**WHAT IS EXPECTED:**
An exact copy of the data is needed, but without any of its images.

**AVAILABLE DATA:**
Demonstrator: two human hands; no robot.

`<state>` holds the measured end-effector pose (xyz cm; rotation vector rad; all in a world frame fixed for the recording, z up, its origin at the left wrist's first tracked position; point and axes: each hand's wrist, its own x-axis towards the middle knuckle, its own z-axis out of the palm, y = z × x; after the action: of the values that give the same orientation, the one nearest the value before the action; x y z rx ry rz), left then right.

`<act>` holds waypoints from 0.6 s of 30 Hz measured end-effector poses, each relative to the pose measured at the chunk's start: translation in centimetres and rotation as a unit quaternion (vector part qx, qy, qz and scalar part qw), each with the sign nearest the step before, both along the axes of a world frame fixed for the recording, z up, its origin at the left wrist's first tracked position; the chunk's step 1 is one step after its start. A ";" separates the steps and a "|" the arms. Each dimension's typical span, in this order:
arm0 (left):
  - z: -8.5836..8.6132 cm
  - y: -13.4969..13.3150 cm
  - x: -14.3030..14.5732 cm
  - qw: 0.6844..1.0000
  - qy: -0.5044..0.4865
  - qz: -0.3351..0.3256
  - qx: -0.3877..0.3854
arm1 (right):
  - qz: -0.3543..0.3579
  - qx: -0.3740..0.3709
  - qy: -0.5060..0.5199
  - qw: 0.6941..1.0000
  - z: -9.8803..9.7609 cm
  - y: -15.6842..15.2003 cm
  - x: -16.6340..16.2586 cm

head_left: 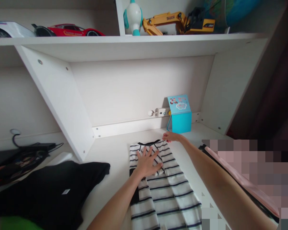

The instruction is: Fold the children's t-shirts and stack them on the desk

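Note:
A white shirt with black stripes [167, 191] lies on the white desk, its sides folded inward and its dark-trimmed neck at the far end. My left hand [147, 163] rests flat on the upper part of the shirt, fingers spread. At the shirt's far right corner, by the shoulder, my right hand [170, 136] has its fingers pinched together on the striped fabric. A blue spiral desk calendar [181, 123] stands just beyond my right hand.
A black T-shirt [53, 188] lies to the left, near a dark hanger hook [14, 140]. A power strip [163, 112] is fixed at the back wall. The shelf [144, 40] above carries a toy excavator [182, 24], a red toy car [72, 30] and a globe [232, 11].

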<state>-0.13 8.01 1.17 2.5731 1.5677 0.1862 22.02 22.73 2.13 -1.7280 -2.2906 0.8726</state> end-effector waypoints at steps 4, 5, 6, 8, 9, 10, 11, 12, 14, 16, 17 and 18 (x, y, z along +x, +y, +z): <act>0.1 0.0 0.2 1.000 0.006 0.012 -0.007 | -0.014 0.075 -0.024 0.997 0.2 -0.2 -0.6; 0.1 0.0 0.2 1.000 0.004 0.016 -0.007 | -0.021 0.101 -0.027 0.994 0.4 -0.6 -0.8; 0.0 0.1 0.2 1.000 0.002 0.018 -0.006 | -0.027 0.128 -0.028 0.991 0.7 -1.1 -1.1; -0.2 0.2 0.2 1.000 -0.006 0.020 -0.002 | -0.028 0.177 -0.025 0.984 1.0 -2.9 -2.0; -0.3 0.3 0.2 1.000 -0.009 0.019 0.000 | -0.019 0.196 -0.021 0.980 1.0 -4.3 -2.5; -0.3 0.3 0.2 1.000 -0.012 0.018 0.002 | -0.002 0.210 -0.017 0.978 0.8 -5.8 -3.0; -0.4 0.4 0.2 1.000 -0.013 0.017 0.004 | 0.020 0.217 -0.015 0.976 0.4 -7.7 -3.4; -0.5 0.4 0.2 1.000 -0.012 0.017 0.005 | 0.044 0.218 -0.013 0.975 -0.1 -9.7 -3.7; -0.5 0.4 0.2 1.000 -0.006 0.020 0.006 | 0.081 0.209 -0.022 0.974 -1.1 -14.1 -3.6; -0.4 0.5 0.2 1.000 0.000 0.022 0.003 | 0.102 0.192 -0.043 0.975 -1.9 -18.6 -2.7; -0.3 0.5 0.2 1.000 0.003 0.023 -0.001 | 0.111 0.184 -0.054 0.975 -2.1 -20.9 -2.0; -0.2 0.5 0.2 1.000 0.005 0.023 -0.006 | 0.120 0.178 -0.061 0.975 -2.2 -23.1 -1.3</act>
<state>0.09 8.46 0.94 2.5353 1.6276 0.1683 20.76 -0.40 -0.08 -1.4074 -2.5790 0.3600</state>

**OUTPUT OF THE EXERCISE:**
Demonstrator: two human hands; no robot.

`<state>` holds the measured end-effector pose (xyz cm; rotation vector rad; all in a world frame fixed for the recording, z up, its origin at the left wrist's first tracked position; point and axes: each hand's wrist, its own x-axis towards the middle knuckle, its own z-axis out of the palm, y = z × x; after the action: of the values that give the same orientation, the one nearest the value before the action; x y z rx ry rz), left then right.

`<act>` holds waypoints from 0.6 s of 30 Hz measured end-effector poses, each relative to the pose measured at the chunk's start: translation in centimetres and rotation as a unit quaternion (vector part qx, qy, qz and scalar part qw), each with the sign nearest the step before, both along the axes of a world frame fixed for the recording, z up, its origin at the left wrist's first tracked position; the chunk's step 1 is one step after its start. A ";" separates the steps and a "|" the arms. Each dimension's typical span, in this order:
arm0 (left):
  - z: -8.5836..8.6132 cm
  - y: -13.4969..13.3150 cm
  - x: -14.3030..14.5732 cm
  - qw: 0.6844..1.0000
  - qy: -0.5044..0.4865
  - qz: -0.3351..0.3256
  - qx: -0.3877..0.3854
arm1 (right):
  - qz: -0.3543..0.3579
  - qx: -0.3740..0.3709
  - qy: -0.5060..0.5199
  - qw: 0.6941..1.0000
  - z: -9.8803..9.7609 cm
  - y: -15.6842..15.2003 cm
  - x: -16.6340..16.2586 cm

head_left: 

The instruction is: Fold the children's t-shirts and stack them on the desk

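Note:
A white shirt with black stripes [167, 191] lies on the white desk, its sides folded inward and its dark-trimmed neck at the far end. My left hand [147, 163] rests flat on the upper part of the shirt, fingers spread. At the shirt's far right corner, by the shoulder, my right hand [170, 136] has its fingers pinched together on the striped fabric. A blue spiral desk calendar [181, 123] stands just beyond my right hand.
A black T-shirt [53, 188] lies to the left, near a dark hanger hook [14, 140]. A power strip [163, 112] is fixed at the back wall. The shelf [144, 40] above carries a toy excavator [182, 24], a red toy car [72, 30] and a globe [232, 11].
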
<state>-0.13 8.01 1.17 2.5731 1.5677 0.1862 22.02 22.73 2.13 -1.7280 -2.2906 0.8726</state> end-effector waypoints at steps 4, 5, 6, 8, 9, 10, 11, 12, 14, 16, 17 and 18 (x, y, z along +x, +y, +z): <act>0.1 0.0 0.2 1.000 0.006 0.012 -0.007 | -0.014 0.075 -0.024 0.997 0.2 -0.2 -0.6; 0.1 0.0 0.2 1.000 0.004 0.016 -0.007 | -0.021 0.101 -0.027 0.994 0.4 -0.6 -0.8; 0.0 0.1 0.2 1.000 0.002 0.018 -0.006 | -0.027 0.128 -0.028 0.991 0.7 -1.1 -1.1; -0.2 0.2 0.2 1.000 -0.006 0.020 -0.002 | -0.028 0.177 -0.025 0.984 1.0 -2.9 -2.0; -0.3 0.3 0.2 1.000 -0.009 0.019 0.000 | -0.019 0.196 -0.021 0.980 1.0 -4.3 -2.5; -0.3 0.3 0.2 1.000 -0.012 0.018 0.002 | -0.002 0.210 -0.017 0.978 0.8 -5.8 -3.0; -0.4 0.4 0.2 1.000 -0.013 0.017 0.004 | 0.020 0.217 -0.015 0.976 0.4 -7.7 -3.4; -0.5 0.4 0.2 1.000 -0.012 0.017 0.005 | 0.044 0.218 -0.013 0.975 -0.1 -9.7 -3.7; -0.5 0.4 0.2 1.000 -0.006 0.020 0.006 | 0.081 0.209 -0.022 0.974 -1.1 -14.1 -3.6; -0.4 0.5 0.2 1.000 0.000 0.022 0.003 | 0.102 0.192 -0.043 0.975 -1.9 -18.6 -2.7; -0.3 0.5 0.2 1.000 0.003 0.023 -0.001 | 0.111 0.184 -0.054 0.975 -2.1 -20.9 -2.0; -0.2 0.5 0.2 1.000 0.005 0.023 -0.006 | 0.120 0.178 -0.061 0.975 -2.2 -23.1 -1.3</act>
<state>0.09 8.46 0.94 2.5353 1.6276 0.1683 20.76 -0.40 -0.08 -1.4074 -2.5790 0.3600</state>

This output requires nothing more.